当孩子一点点长大,脸上却没有遗传到广王的任何一处长相,更何况还有言梧忘那奇怪的态度,简直就是把卫本偌当亲生孩子,当眼珠子来疼。
言梧桐自然也奇怪过,但妹妹只是说:“小偌能活下来,全靠姐姐和姐夫,这孩子是天降的福星啊。”
言梧桐瞬间被这几句夸奖,哄得找不到东西南北了。
所以面对洛润的质问,两个人一时都说不出反驳的话,只有卫本涛终于回过了神,义正言辞地回答道:“没有。”

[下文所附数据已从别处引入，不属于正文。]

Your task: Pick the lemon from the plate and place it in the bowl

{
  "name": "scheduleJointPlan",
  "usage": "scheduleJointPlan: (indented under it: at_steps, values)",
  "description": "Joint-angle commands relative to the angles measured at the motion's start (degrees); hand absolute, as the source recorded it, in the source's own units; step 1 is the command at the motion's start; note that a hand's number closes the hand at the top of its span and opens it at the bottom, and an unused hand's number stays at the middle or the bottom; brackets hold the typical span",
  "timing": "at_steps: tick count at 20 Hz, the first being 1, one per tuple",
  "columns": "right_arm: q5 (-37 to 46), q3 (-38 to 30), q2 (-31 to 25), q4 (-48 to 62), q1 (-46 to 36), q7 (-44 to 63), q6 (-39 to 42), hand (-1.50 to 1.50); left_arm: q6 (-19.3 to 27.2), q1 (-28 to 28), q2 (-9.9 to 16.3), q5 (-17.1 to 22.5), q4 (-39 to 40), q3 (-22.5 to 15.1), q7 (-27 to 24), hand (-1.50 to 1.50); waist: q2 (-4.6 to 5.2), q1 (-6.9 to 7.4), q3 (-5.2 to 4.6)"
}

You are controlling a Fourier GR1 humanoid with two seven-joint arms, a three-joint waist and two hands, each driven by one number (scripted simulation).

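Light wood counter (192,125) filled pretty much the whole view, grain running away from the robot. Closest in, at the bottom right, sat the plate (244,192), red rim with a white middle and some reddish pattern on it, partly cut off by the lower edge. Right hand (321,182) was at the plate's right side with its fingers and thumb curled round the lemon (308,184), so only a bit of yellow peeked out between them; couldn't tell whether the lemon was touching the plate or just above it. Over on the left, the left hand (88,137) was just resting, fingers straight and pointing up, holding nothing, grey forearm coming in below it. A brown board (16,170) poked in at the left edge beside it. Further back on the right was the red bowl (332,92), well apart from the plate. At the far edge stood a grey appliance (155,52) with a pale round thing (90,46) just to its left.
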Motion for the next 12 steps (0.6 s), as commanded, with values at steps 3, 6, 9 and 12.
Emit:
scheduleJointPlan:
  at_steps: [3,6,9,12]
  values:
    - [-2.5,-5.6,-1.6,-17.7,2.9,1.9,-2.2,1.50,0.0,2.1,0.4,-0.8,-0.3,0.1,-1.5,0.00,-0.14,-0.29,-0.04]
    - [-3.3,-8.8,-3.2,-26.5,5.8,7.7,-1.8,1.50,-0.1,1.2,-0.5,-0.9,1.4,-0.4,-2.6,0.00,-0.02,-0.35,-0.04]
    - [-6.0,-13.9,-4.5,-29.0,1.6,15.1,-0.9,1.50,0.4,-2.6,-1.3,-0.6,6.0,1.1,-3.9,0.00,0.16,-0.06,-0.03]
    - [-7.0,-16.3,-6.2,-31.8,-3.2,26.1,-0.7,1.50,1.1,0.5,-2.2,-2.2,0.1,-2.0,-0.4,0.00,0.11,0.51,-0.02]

洛润看也不看卫本涛,只是对眼前的广王夫妇:“所以,继续这样就行。”
卫本涛忍不住在一旁嚷嚷道:“洛润,你怎么可以这样对爹娘!?”
洛润瞥了眼他,笑了:“二世子,你是在用什么身份教育我?”
“我的亲兄长,还是一个看客?”
卫本涛正想回答,洛润抢答道:“二世子应该不会选亲兄长吧,我可记得二世子小时候到现在,对我的所有一言一行哦。”